§ Activity:
When you find the word "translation" in a line of the entries, please copy the whole line.

____

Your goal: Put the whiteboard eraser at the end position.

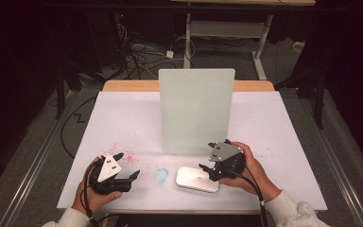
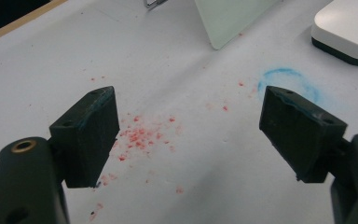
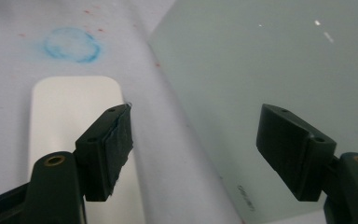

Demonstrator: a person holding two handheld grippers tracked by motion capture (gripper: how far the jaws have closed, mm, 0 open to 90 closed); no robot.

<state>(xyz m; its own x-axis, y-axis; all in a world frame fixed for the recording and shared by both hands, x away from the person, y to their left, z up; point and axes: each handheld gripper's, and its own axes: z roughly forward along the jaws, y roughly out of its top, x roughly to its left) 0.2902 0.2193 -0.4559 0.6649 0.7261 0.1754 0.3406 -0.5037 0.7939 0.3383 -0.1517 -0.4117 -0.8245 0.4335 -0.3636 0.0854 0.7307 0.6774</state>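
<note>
A flat white device with rounded corners [image 1: 197, 178] lies on the white table sheet [image 1: 123, 123] near the front edge. In the right gripper view the device [image 3: 70, 121] sits under the left jaw. My right gripper [image 1: 208, 158] hovers just above the device's right end, held by a hand. It [image 3: 196, 140] is open with nothing between its pads. A pale green panel [image 1: 196, 111] stands upright behind it, close to the right jaw [image 3: 270, 70]. My left gripper [image 1: 126, 165] rests at the front left, open and empty [image 2: 186, 121].
A blue chalky ring [image 1: 161, 175] marks the sheet between the two grippers, left of the device. Red specks [image 1: 125, 156] are scattered by the left gripper. The wooden table edge [image 1: 123, 85] runs along the back, with cables on the floor beyond it.
</note>
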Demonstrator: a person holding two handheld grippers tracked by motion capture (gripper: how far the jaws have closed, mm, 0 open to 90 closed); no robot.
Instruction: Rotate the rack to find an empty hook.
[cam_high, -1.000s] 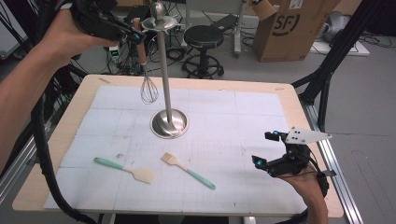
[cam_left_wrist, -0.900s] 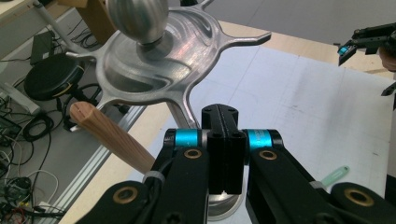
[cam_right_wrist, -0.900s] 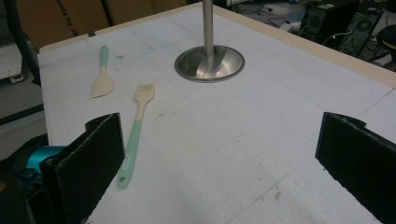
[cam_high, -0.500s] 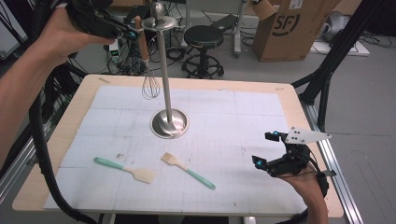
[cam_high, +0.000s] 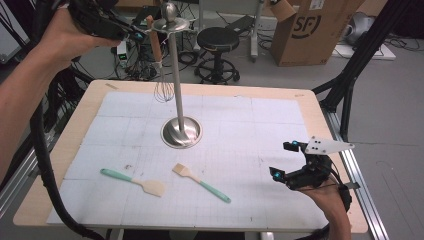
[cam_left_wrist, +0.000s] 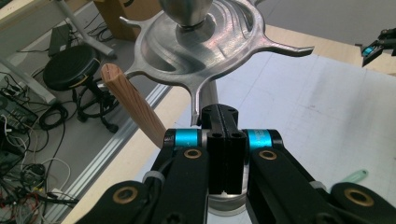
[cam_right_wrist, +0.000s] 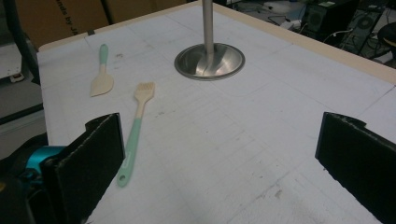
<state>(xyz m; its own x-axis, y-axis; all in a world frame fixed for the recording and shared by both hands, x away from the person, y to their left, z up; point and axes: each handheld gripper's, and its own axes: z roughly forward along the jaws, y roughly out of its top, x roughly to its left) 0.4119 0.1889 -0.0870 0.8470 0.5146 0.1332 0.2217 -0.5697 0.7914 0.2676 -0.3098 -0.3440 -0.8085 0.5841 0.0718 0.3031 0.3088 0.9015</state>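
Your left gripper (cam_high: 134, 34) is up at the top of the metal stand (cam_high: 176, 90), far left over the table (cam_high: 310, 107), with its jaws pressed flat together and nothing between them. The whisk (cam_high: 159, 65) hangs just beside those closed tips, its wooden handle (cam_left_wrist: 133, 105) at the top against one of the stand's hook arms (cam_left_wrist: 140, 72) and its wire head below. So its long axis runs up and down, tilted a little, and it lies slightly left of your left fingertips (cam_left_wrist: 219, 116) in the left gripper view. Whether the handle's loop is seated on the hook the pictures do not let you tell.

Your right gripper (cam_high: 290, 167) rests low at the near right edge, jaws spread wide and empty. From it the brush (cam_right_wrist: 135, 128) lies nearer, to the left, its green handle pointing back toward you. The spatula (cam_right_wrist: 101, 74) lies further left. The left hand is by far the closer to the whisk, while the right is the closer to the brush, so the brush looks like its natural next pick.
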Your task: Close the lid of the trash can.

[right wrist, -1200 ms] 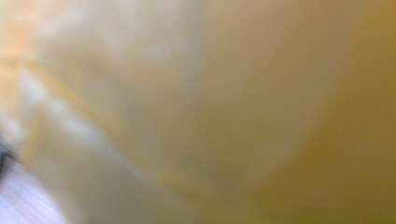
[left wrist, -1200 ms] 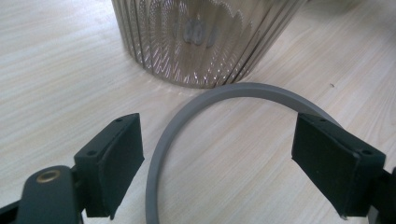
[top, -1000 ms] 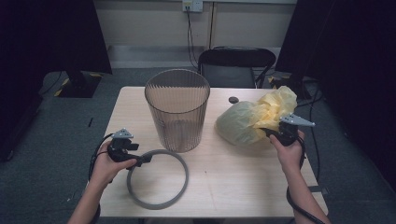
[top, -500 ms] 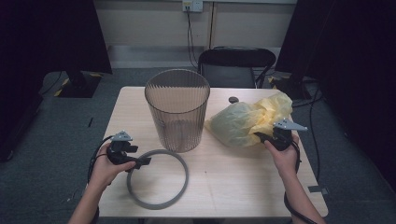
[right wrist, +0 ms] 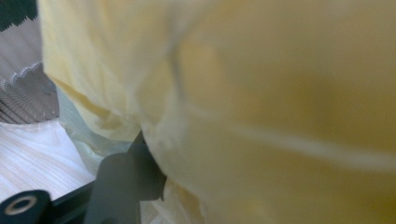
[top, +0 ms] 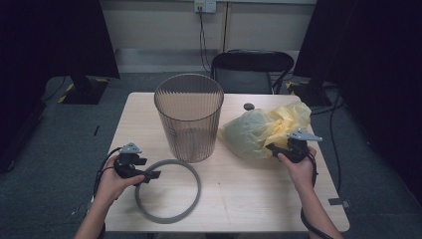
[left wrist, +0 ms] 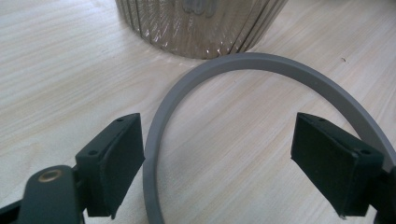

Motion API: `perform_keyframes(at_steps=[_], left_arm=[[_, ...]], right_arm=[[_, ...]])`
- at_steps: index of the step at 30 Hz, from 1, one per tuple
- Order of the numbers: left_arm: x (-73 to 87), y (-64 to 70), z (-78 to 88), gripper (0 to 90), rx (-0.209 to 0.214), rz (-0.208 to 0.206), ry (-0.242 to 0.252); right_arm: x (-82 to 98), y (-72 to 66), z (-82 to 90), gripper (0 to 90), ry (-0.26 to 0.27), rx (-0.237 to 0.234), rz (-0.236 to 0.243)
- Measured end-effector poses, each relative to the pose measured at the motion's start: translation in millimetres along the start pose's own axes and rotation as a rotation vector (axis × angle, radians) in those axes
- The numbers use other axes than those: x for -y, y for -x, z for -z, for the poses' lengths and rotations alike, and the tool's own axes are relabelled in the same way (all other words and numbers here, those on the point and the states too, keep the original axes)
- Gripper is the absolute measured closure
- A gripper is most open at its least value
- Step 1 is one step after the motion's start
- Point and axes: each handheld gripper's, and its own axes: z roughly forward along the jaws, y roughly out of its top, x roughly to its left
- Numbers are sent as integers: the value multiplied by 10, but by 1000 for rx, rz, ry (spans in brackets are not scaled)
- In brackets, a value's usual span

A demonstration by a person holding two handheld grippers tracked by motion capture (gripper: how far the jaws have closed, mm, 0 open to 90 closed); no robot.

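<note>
A crumpled yellow plastic bag [top: 259, 129] lies on the wooden table [top: 249, 199], right of a brown mesh wastebasket [top: 189, 117]. My right gripper [top: 272, 148] is at the bag's near right side. Its jaws have just been opening, and the film still drapes over them. In the right gripper view the bag [right wrist: 280, 116] covers one jaw, while the other finger [right wrist: 123, 184] is visible below it. A grey ring [top: 199, 186] lies flat in front of the basket. My left gripper [left wrist: 219, 149] stands open, its jaws astride the ring's [left wrist: 261, 63] left arc without touching it.
A black chair [top: 251, 64] stands behind the table's far edge. A small dark round object [top: 249, 106] sits on the table behind the bag. The basket's base [left wrist: 201, 23] is just beyond the ring.
The right hand has come down and the bag has sunk and spread out on the table. The left hand and the ring have not moved.
</note>
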Motion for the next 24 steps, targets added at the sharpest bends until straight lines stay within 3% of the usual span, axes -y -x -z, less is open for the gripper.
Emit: perform_keyframes(at_steps=[5, 10, 15, 17, 21, 24], left_arm=[[19, -15, -7, 167, 0, 0, -1], [42, -42, -5, 167, -2, 2, -7], [42, -82, 12, 167, -30, -17, -27], [59, -112, 2, 167, -22, -11, -24], [84, -147, -28, 165, -26, -3, -28], [85, -135, -36, 166, -28, -13, -17]], right_arm=[[14, -7, -95, 392, -20, 8, 1], [14, 19, -223, 357, -18, 17, -38], [-34, 7, -422, 340, -21, 18, -46], [-60, -14, -520, 330, -24, 19, -49], [-130, -73, -673, 307, -50, 24, -13], [-156, -78, -670, 290, -67, 29, -4]])
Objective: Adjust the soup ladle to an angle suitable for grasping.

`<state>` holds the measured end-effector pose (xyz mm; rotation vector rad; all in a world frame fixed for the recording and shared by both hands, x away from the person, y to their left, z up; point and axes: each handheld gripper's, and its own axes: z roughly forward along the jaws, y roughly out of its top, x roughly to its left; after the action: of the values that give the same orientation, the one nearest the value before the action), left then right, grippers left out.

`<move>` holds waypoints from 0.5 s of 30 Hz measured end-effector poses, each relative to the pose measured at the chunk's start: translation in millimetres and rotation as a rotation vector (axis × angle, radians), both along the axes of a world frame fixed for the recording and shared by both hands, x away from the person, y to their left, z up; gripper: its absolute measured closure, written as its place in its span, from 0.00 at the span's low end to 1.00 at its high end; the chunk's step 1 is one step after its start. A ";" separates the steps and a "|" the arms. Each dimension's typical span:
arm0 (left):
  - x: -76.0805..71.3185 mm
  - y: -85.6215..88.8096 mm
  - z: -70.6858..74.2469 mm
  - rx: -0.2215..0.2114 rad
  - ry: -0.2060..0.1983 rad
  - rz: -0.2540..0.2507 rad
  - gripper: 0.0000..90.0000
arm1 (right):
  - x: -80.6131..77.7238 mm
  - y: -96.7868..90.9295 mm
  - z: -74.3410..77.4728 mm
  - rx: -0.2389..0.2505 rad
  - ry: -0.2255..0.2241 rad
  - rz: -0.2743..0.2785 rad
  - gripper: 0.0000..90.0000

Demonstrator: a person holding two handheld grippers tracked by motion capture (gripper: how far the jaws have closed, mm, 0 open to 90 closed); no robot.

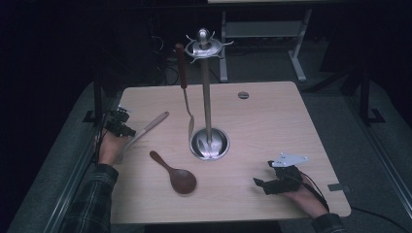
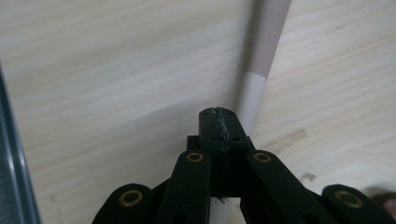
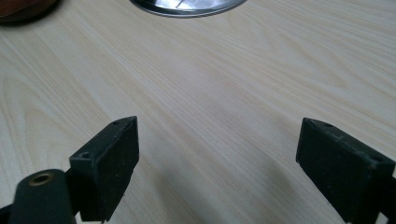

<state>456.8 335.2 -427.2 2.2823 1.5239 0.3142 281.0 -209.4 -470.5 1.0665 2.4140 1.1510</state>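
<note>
Two grippers on the counter (image 1: 272,111): left gripper (image 1: 127,130) at nine o'clock, jaws pressed together beside pale utensil handle (image 2: 254,88); right gripper (image 1: 259,183) at five o'clock, jaws spread wide, holding nothing.

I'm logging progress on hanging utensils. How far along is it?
Done: one red-handled utensil hangs from the rack. In hand: the left gripper, jaws closed, sits at the pale-handled utensil; whether it grips it is unclear. Left: the wooden spoon lies on the table; the right gripper is open, empty.
</note>
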 end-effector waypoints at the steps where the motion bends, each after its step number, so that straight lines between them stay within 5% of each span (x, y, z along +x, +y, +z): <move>1: 0.0 -1.2 0.5 0.005 0.005 -0.008 1.00 | -0.3 0.6 0.1 0.003 0.002 -0.002 0.14; 5: 2.4 -4.9 -0.3 0.030 0.007 -0.039 1.00 | 0.5 -0.4 -0.3 -0.002 -0.006 0.001 0.14; 15: 13.8 -14.3 5.9 -0.019 -0.009 -0.160 0.88 | 0.4 -1.4 -0.7 0.002 0.001 -0.006 0.14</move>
<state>470.6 320.8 -421.4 2.3665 1.3242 0.2640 281.4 -210.8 -471.2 1.0742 2.4100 1.1508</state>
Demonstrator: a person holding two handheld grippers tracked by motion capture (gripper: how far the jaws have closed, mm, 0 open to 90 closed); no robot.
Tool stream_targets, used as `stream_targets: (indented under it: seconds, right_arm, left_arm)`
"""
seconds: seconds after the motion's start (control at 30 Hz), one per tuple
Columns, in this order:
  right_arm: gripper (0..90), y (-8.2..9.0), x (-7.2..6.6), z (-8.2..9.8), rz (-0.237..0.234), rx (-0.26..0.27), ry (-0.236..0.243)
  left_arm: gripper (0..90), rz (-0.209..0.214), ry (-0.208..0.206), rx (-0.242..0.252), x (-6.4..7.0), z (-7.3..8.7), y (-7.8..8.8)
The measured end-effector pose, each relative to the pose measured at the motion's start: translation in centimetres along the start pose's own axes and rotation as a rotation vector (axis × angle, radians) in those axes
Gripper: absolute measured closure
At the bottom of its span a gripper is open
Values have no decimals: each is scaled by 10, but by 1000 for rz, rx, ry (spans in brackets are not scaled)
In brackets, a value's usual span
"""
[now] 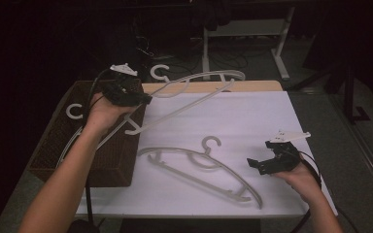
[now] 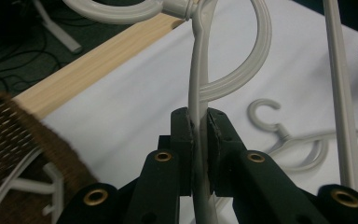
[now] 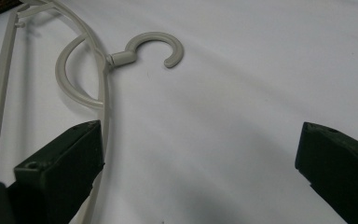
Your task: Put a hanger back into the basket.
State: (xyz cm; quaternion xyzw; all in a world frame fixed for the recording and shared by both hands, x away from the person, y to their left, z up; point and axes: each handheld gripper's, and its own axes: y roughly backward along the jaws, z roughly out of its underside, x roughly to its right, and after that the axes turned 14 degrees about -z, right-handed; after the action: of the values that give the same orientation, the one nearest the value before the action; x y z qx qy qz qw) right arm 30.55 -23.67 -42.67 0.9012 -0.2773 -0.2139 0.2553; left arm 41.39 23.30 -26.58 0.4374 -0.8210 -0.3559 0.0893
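Your left hand-held gripper (image 1: 143,99) is clenched on the raised hanger (image 1: 194,92); carry it level and set it beside the flat hanger (image 1: 201,170). Your right hand-held gripper (image 1: 255,165) gapes empty.

Dim overall. High view: room behind the table (image 1: 252,121) nearly black, white cover is the brightest patch, no glare, image soft and grainy. Shadows under the lying hanger (image 1: 201,167) faint and diffuse. Left gripper view: near jaws and the clamped hanger (image 2: 199,88) fairly sharp, the basket (image 2: 14,140) at left edge blurred, background dark. Right gripper view: jaws dark, slightly soft; broad soft shadow on the cover between them.
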Motion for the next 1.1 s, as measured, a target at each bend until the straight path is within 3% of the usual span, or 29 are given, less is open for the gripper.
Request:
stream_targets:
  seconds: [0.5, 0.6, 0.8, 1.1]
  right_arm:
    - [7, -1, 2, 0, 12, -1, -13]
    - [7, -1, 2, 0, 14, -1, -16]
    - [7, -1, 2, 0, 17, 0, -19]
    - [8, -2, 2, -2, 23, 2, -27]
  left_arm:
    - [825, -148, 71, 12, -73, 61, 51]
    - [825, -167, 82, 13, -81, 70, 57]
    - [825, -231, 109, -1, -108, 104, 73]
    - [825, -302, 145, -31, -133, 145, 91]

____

§ Completed task:
- Measured end-effector poses, each relative to the pose measured at the motion's start: translation in millimetres along the start pose's own axes and rotation as a rotation vector (axis × angle, radians) in those axes
`<move>` holds waypoints from 0.5 s of 30 Hz measured end-effector poses, each relative to the pose measured at the chunk's start: translation in millimetres and rotation as a rotation vector (axis × angle, radians), both along the axes of a world frame fixed for the recording and shared by both hands, x away from the person, y to their left, z up; gripper: its absolute measured closure, written as its place in its span, from 0.00 at the span's low end to 1.00 at its high end; the chunk's step 1 is one step after its start. A ";" separates the steps and a "|" the arms. Each dimension's typical span:
The measured end-effector pose, each relative to the pose measured at the motion's start: translation in centimetres along the start pose's own axes and rotation as a rotation vector (axis × angle, radians) in those axes

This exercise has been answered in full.